[Task to complete]: A copy of the listing below is needed, exact in every line and without images.

= Beginning of Section =

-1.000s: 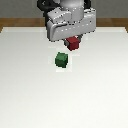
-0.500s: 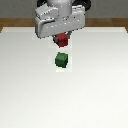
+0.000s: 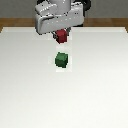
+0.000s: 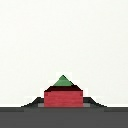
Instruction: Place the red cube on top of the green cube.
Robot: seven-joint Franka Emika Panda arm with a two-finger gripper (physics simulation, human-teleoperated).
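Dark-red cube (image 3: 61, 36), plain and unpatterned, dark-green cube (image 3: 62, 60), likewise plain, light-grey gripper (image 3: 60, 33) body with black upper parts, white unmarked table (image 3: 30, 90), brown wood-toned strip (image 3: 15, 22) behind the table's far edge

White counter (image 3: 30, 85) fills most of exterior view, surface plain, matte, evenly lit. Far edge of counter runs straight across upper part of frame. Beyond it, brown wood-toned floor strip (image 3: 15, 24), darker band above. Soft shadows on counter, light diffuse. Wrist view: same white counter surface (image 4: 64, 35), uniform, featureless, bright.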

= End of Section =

[Task solution]:
-1.000s: 
-0.500s: 
+0.000s: 
+0.000s: 
Instruction: Place the red cube on top of the green cube.
Robot: seven-joint Franka Emika Panda arm with a two-finger gripper (physics simulation, human-teleoperated).
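Dark-red cube (image 3: 61, 36), plain and unpatterned, dark-green cube (image 3: 62, 60), likewise plain, light-grey gripper (image 3: 60, 33) body with black upper parts, white unmarked table (image 3: 30, 90), brown wood-toned strip (image 3: 15, 22) behind the table's far edge

White counter (image 3: 30, 85) fills most of exterior view, surface plain, matte, evenly lit. Far edge of counter runs straight across upper part of frame. Beyond it, brown wood-toned floor strip (image 3: 15, 24), darker band above. Soft shadows on counter, light diffuse. Wrist view: same white counter surface (image 4: 64, 35), uniform, featureless, bright.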

No other output belongs to this answer.